恩師に学ぶ

- 2017.04.15

小川孝男(Takao Ogawa)
小川孝男(Takao Ogawa) 株式会社日本医業総研 広報室

以前、取材で数回お世話になった某医科大学のK教授が昨年定年退官され、慰労を兼ねて一席を設けさせていただいた。酒好きはお互い様で、ウィットに富む先生の本音に触れるのが僕にはもっとも刺激的な時間だ。

 

K先生曰く、「俺がもっとも信用してない職業はコンサルタントだ!」

 

「患者は医師に命を預けているのだ。
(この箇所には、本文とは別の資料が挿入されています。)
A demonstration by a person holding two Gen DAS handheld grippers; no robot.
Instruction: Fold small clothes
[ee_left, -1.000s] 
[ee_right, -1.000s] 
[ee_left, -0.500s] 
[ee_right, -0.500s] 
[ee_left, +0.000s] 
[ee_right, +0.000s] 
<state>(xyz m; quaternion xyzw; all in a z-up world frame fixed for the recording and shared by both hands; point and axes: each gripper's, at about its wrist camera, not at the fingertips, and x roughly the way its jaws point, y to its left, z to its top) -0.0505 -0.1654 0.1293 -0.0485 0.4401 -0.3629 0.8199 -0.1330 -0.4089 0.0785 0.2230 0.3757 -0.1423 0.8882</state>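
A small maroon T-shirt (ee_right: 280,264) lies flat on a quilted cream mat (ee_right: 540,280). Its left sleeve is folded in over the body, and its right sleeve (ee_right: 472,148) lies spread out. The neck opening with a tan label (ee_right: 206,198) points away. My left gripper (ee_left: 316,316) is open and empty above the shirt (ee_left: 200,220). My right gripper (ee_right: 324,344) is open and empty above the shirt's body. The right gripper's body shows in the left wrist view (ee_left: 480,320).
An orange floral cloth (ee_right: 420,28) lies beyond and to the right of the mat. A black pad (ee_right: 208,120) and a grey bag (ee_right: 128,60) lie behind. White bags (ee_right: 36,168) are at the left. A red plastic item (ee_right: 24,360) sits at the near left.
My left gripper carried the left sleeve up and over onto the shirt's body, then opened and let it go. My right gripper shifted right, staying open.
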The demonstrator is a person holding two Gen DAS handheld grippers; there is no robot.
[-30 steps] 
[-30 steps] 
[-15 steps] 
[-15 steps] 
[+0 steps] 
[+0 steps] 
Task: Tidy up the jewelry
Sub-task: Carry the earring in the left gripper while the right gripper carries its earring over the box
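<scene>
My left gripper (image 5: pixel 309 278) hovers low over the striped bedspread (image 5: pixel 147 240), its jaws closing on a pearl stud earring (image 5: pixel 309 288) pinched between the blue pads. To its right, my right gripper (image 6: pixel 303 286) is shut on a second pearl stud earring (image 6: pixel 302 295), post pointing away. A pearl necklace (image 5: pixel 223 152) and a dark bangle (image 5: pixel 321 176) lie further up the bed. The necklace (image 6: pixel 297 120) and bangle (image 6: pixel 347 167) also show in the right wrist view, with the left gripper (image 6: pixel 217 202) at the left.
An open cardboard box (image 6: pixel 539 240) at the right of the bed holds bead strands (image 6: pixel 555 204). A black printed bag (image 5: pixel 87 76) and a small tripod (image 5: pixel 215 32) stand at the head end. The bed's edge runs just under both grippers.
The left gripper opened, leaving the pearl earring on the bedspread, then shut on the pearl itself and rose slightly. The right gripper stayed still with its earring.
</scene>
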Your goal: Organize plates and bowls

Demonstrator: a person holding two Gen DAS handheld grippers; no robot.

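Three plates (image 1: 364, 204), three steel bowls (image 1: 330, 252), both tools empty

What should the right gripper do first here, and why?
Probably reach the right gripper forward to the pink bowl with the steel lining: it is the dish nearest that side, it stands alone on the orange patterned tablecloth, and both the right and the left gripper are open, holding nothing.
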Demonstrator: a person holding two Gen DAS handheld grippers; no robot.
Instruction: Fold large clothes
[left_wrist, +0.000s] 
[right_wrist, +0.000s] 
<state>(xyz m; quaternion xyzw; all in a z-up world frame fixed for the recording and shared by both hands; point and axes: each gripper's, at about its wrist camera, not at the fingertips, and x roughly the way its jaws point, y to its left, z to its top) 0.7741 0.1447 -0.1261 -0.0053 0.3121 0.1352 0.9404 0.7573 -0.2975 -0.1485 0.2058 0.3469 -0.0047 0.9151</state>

家族も何とか助けて欲しいと願う。だからこっちも命がけで助ける」「保険点数が付こうが付くまいが関係ない。無保険者で金を取りっぱぐれても、無条件で助けるのが現場だ。それをお前らコンサル会社は、医師を商売人に仕立て上げようとしているのだ」「お前の書く文章には患者の視点が抜け落ちている」「大体、保険で守られている医療で赤字を出すような奴が経営をやるのが間違っている」「そもそも国と行政がだな、〇×△……(以下NG)」。

 

速射砲のごとく放たれるK先生の言葉に、僕はまるで反論しない。ウン、ウンと頷き、「そりゃそうですですよねぇ」などと相槌を打つしかないのだが、K先生の言葉の行間は、僕の理解より100倍深い示唆に富む。そして医師という生き様にいつも感動を覚える。

 

「今夜は酒が旨いな。おい、もう一軒行こう!」K先生と会うと大概このパターンで、帰路は終電車に駆け込むことになる。